* [What is being asked]: Determine how many lines of the material hold the string "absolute" and reply with only that number.

* [Given data]:
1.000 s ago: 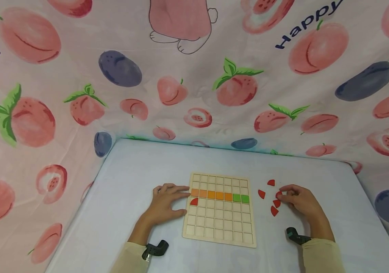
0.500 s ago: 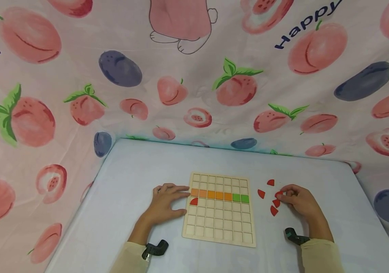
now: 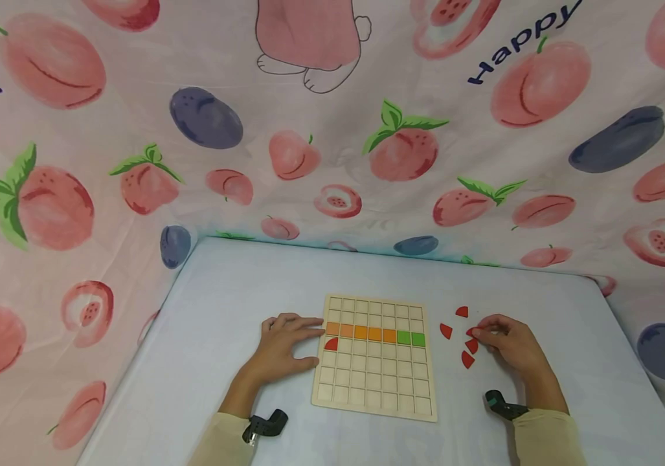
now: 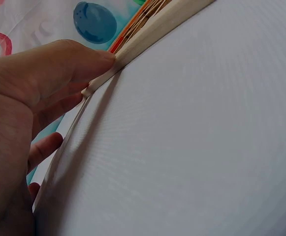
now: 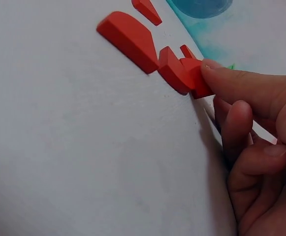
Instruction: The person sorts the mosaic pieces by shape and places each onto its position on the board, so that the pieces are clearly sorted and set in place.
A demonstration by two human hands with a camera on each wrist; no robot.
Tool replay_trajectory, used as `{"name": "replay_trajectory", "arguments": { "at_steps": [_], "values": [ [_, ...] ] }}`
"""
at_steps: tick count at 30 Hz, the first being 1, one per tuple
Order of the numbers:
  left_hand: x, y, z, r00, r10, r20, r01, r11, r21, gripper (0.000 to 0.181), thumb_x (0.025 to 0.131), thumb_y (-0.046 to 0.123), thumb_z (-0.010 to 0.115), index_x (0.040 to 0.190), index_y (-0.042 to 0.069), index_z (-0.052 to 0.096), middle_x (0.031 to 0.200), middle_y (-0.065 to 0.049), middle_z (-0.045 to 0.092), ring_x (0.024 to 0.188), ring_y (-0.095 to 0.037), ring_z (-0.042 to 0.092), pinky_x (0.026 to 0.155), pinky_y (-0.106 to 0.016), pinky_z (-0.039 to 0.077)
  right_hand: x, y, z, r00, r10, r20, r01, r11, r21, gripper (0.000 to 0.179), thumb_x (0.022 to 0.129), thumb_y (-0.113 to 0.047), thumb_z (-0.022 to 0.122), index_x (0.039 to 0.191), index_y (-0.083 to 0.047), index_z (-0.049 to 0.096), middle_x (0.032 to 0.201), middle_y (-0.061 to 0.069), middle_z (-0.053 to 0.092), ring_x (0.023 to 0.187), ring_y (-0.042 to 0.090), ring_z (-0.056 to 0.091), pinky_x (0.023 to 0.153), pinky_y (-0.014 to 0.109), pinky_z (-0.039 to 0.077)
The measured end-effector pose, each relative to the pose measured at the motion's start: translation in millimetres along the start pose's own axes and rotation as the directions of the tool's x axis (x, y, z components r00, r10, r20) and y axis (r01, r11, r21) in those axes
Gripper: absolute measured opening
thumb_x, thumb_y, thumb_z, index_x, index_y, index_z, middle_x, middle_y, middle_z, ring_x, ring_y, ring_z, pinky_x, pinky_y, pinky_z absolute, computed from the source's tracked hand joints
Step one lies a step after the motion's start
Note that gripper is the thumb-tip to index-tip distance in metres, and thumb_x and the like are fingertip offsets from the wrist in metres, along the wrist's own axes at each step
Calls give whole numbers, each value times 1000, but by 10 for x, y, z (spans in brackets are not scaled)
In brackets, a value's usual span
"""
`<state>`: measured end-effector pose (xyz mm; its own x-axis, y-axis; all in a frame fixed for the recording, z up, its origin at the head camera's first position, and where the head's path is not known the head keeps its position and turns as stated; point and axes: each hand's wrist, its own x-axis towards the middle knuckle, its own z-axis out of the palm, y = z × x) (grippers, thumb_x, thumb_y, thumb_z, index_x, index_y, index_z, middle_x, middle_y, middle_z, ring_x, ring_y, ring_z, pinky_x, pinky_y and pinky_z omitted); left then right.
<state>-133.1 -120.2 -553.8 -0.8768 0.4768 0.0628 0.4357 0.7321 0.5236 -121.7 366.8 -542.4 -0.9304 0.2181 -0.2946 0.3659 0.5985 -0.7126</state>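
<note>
A wooden grid board [image 3: 375, 388] lies on the white table, with my left hand [image 3: 285, 346] at its left side. The fingers and thumb of that hand are spread and touch the board's edge, as the left wrist view also shows at the wooden rim [image 4: 147, 42]. My right hand [image 3: 509, 336], right of the board, pinches a red quarter-circle piece [image 5: 198, 81] between thumb and fingers. Loose red pieces [image 3: 468, 360] of the same shape lie around it. One red piece [image 3: 331, 344] sits in the board's leftmost column, below a row of orange tiles [image 3: 375, 333] and green tiles [image 3: 417, 339].
A pale cloth printed with fruit [image 3: 405, 152] rises behind and beside the table [image 3: 239, 278]. Dark wrist cameras [image 3: 504, 406] are strapped to both forearms. In the right wrist view, a neighbouring red piece [image 5: 174, 71] lies right beside the pinched one.
My right hand has shifted slightly to the left with the pinched red piece. My left hand has stayed at the board's edge.
</note>
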Motion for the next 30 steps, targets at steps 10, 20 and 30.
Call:
{"name": "replay_trajectory", "arguments": {
  "at_steps": [10,20,30],
  "values": [
    [9,-11,4,1000,2,8,-2,1000,1,56,83,45,77,137,34,66,150,17,54,138,-20,41,109,-56,22,-61,-110,-28,999,12,-42,-9,996,85,50,89,-53,74,118,-13,68,94,-5,70,89,17,56,69,24,49],
    [3,0,6,1000,27,-12,-27,1000,0,56,83,43,78,136,32,67,149,15,56,136,-22,42,107,-56,23,-101,-375,149,999,-40,18,36,982,186,45,91,-40,77,119,-7,67,98,-1,72,82,14,66,72,24,56],
    [7,-21,15,1000,15,3,-15,1000,10,57,83,47,77,138,35,65,150,18,54,136,-19,41,108,-54,22,-89,-664,446,986,-125,108,100,972,213,33,93,-28,76,117,-8,70,108,7,72,96,17,62,78,24,54]
  ]
}}
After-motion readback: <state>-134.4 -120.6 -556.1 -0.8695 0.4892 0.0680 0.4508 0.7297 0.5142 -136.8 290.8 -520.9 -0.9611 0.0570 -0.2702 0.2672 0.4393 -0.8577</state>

* [Solution for this task]: 2